In the latest installment of our DCD>Talks series, Alex Dickins chats to Herb Villa, senior solutions architect at Rittal, a specialist in infrastructure for industrial settings, including data centers. Together, they explore the potential threats to uptime that come along with the advent of the artificial intelligence (AI) era.

Villa begins by pointing out that old paradigms of “good enough” no longer apply in the modern era, and that 100 percent uptime is essential, because of the extensive financial impact that outages bring.

As an ex-Navy submariner, he points out that “good enough” would certainly not apply to a nuclear submarine, so why apply it to a data center? He goes on to emphasize that the interconnected nature of our society means that often, we don’t see the impact of an outage on the wider technology ecosystem until it happens:

“We see the deepfake, hacking, and identity theft. This is the interconnectivity that we did not realize we were so dependent upon until one of these outages happened. We can't plan for that, but it shows whether it is a vulnerability or a dependency.

“Now all of a sudden, I'm stuck in an airport because I can't get on a plane, I can't get to my bank. We have to be much more aware of the impact and planning for them because we are connected.”

Dickens asks how stakeholders can keep abreast of the threats to uptime when we are constantly being bombarded by them. Villa explains:

“We have to treat everything to the same highest level of security resiliency and redundancy as our core systems, because today, everything is a core system. My home network can be hacked from a refrigerator or a smartwatch.

"When you are that connected, every opportunity, every IP address, every MAC address, is a door in. They all have to be taken care of. So while we may have the most secure data center for one enterprise or one business, I can't say that every endpoint is as robustly protected.

“That is what we have to plan for. And then we need to make sure that we have a backup plan inside. People are so focused on the cyber threat, that they forget that there is a physical threat – infrastructure has USB ports on it, and that is a doorway in. We have to think of this as one giant connected system.”

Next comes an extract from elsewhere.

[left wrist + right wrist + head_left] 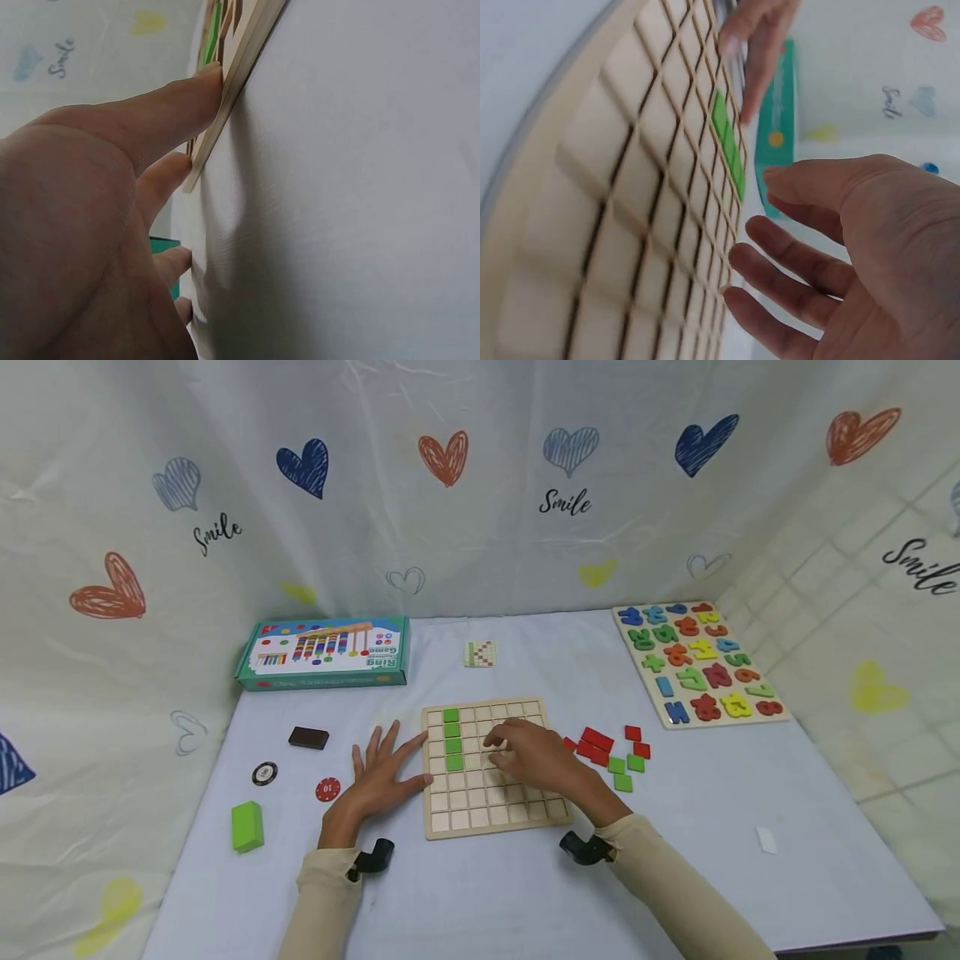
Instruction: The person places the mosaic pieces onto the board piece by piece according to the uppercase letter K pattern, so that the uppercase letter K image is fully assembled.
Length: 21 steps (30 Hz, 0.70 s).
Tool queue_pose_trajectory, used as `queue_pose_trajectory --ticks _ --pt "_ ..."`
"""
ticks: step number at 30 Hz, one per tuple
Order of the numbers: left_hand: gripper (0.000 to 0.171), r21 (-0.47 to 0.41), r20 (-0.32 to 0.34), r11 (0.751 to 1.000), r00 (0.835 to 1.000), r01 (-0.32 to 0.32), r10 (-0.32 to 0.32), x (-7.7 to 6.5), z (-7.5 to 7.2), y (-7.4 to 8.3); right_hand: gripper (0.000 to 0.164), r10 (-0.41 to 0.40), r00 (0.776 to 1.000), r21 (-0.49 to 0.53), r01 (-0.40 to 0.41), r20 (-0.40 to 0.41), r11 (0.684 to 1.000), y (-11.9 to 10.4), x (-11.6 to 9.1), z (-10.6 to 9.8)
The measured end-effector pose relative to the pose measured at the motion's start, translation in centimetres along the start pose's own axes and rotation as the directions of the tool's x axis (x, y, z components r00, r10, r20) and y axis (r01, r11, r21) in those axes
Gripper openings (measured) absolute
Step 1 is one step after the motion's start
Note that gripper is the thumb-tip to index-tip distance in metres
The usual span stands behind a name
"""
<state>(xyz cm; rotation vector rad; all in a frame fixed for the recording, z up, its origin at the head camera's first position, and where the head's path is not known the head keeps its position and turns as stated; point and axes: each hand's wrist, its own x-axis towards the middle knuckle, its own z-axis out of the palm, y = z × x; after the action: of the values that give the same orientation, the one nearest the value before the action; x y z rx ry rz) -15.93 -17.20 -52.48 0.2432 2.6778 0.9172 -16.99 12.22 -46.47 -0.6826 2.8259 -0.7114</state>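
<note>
A wooden grid board (pixel 468 820) lies on the white-covered table, with several green tiles (pixel 453 746) set in a line down its second column from the left. My left hand (pixel 381 781) is spread flat beside it; in the left wrist view the thumb (pixel 187 105) and index finger (pixel 169 176) touch the board's edge. Over the right half of the board is my right hand (pixel 536 756), its fingers loosely bent. The right wrist view shows nothing between thumb and fingers (pixel 780 247). Loose red tiles (pixel 597 737) and green tiles (pixel 636 763) lie just right of the board.
Behind the board lies a small patterned card (pixel 480 654). A game box (pixel 322 653) sits back left, a letter puzzle board (pixel 701 664) back right. At left are a dark block (pixel 308 738), a black-and-white chip (pixel 265 773), a red chip (pixel 327 789) and a green block (pixel 247 827).
</note>
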Motion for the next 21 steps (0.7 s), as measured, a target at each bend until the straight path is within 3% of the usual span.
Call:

He points out the need to recognize convergence as a phenomenon, in an age where we are, as Villa describes it, ‘hyper-connected’:

“Everybody is in the same boat. This is the data center world today. Whether it's AI, cloud, hyperscale, or Edge, all of this is one giant network, and even the slightest opportunity to create havoc will be taken.

“Whether it's identity theft, election interference, malicious actors, deep hacking, deepfake stuff. This is what we have to plan for. It can live on my wrist, it can live on my phone. It lives everywhere. This is going to be all of our responsibility. We're all part of this ‘hyper-connect.”

Villa goes on to demonstrate this theory in the context of the data center:

“We talk about cooling, power, climate control. Well, guess what those do? They all communicate using the same AI to monitor how much heat they're removing, how much water is being pumped through a facility, and how much electricity I am using.”

However, that level of visibility will never be 360, however much preparation we do:

“Can I manage the demand? What if we have a brownout or a blackout? What if there's a water main break? All of that is now communicated. I have to see that. I have to be able to react to that quickly. That's all part of infrastructure now and without it, then all of the best cyber security is going to fail, because if I can't get electricity, or I can't remove the heat, stuff breaks, and that's it.”

Security guards data center
– DCD/Dot McHugh

The conversation moves to the need for balance between corporate responsibility and environmental responsibility, as Villa passionately emphasizes the need to look beyond the pressure to deliver energy-hungry services:

“We want balance. Yes, we have a corporate responsibility, but we have a global responsibility. Resiliency is critical. We are running out of resources. We must be consciously aware of the environmental impacts that we have, but be able to deliver the services that we need.

"Energy efficiency will be critical, but now, when we hear about AI loads, power demand goes up. There is no gold, silver, or bronze for energy efficiency, there is just energy efficiency. We can still manage our growth, manage these new applications, but plan for the future and hopefully, make it a little bit better for generations to come.”

Finally, Dickens asks Villa what about the secrets to disaster recovery and mitigation in the era of artificial intelligence:

“The first thing to do is admit that this will occur. I've always said that with any idiot-proofing there is an idiot working to prove you wrong, and that is what you have to plan for. Is something going to happen? Yes. Do I know what it will be? No. Learn from the past. Learn from your mistakes.

“It is offloading or offshoring your critical data. It is having that backup, which now has more power. Don't stick your head in the sand. Know that it's going to come. I'm talking about stuff that we will never see until, unfortunately, it fails, and then we see it and say, ‘I didn't know that was even a thing.’ Well, it turns out that it is a thing.”